[DATA SHOWN]
• • •
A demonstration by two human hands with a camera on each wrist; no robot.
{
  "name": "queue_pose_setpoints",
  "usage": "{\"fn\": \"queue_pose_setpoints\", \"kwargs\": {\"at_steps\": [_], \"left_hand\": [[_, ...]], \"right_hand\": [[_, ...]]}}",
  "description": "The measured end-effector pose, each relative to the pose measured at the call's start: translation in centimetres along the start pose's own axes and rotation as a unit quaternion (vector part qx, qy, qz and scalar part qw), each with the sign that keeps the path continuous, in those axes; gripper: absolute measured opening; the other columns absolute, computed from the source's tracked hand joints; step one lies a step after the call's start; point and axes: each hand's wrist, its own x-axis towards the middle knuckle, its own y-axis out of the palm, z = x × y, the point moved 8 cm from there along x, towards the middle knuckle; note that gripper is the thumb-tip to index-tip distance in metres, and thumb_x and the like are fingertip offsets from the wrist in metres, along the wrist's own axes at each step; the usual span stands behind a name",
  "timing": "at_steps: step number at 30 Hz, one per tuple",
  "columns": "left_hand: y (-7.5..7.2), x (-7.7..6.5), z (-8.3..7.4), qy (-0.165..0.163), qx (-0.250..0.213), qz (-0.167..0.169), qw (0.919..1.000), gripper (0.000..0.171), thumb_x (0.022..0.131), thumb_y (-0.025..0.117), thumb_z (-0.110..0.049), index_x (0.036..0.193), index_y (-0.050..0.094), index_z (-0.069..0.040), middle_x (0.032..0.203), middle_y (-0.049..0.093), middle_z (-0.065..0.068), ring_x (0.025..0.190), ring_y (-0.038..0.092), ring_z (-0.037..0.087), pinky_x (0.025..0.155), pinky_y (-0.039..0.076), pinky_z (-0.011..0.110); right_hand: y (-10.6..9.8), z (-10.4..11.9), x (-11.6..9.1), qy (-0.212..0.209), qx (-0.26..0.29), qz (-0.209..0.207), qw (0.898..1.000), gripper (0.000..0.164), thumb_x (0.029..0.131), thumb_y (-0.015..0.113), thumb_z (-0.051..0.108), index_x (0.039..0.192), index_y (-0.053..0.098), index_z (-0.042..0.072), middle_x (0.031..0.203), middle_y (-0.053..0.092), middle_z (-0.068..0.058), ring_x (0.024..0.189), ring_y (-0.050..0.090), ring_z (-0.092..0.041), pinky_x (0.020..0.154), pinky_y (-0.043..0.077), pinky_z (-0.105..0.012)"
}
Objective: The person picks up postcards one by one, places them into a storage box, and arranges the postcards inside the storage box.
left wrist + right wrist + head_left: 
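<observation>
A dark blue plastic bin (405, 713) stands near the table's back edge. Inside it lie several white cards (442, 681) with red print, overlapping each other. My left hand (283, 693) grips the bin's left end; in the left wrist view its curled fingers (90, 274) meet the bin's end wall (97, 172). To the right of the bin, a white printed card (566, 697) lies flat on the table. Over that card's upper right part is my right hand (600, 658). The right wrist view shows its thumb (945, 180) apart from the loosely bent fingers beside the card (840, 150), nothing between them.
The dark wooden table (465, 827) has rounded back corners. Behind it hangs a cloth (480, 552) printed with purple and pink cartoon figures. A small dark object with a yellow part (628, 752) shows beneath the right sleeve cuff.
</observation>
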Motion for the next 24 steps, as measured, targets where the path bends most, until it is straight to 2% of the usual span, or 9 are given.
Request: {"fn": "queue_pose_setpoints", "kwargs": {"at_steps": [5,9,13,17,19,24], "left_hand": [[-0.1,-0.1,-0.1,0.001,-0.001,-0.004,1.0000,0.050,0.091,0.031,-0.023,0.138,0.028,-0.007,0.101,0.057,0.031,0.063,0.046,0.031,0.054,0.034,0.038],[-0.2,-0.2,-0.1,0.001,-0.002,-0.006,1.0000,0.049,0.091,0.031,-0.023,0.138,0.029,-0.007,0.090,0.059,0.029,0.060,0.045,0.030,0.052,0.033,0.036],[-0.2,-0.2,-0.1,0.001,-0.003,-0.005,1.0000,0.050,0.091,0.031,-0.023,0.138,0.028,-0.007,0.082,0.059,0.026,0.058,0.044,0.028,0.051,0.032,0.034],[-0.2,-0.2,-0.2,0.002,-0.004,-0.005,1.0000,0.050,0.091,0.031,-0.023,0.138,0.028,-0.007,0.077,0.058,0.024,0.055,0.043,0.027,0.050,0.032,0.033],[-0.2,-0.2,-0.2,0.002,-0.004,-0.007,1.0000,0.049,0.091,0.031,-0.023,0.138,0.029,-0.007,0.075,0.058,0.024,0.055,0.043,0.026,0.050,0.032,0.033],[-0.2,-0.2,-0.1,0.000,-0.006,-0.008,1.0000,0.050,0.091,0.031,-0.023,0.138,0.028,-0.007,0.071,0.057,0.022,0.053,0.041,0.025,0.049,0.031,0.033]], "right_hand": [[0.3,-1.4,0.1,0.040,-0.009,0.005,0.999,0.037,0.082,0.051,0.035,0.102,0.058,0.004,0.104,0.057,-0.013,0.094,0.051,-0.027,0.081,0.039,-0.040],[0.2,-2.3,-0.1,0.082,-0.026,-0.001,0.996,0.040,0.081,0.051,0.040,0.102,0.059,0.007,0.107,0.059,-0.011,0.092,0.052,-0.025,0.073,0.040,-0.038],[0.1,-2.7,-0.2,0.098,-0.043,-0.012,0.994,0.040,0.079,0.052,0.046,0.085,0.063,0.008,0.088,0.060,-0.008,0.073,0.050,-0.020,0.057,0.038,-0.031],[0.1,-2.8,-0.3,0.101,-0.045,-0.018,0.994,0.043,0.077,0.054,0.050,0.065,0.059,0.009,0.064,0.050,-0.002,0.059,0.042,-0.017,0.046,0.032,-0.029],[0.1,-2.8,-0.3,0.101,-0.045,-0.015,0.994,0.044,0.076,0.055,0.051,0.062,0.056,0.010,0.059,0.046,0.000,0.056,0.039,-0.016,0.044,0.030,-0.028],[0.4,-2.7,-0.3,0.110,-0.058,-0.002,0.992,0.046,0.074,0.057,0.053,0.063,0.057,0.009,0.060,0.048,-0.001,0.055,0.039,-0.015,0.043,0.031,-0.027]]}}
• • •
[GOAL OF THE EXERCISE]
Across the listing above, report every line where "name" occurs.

[SOLUTION TO THIS TASK]
  "name": "queue_pose_setpoints",
  "description": "The measured end-effector pose, each relative to the pose measured at the call's start: translation in centimetres along the start pose's own axes and rotation as a unit quaternion (vector part qx, qy, qz and scalar part qw), each with the sign that keeps the path continuous, in those axes; gripper: absolute measured opening; the other columns absolute, computed from the source's tracked hand joints; step one lies a step after the call's start; point and axes: each hand's wrist, its own x-axis towards the middle knuckle, its own y-axis out of the palm, z = x × y, the point moved 8 cm from there along x, towards the middle knuckle; note that gripper is the thumb-tip to index-tip distance in metres, and thumb_x and the like are fingertip offsets from the wrist in metres, along the wrist's own axes at each step; the usual span stands behind a name",

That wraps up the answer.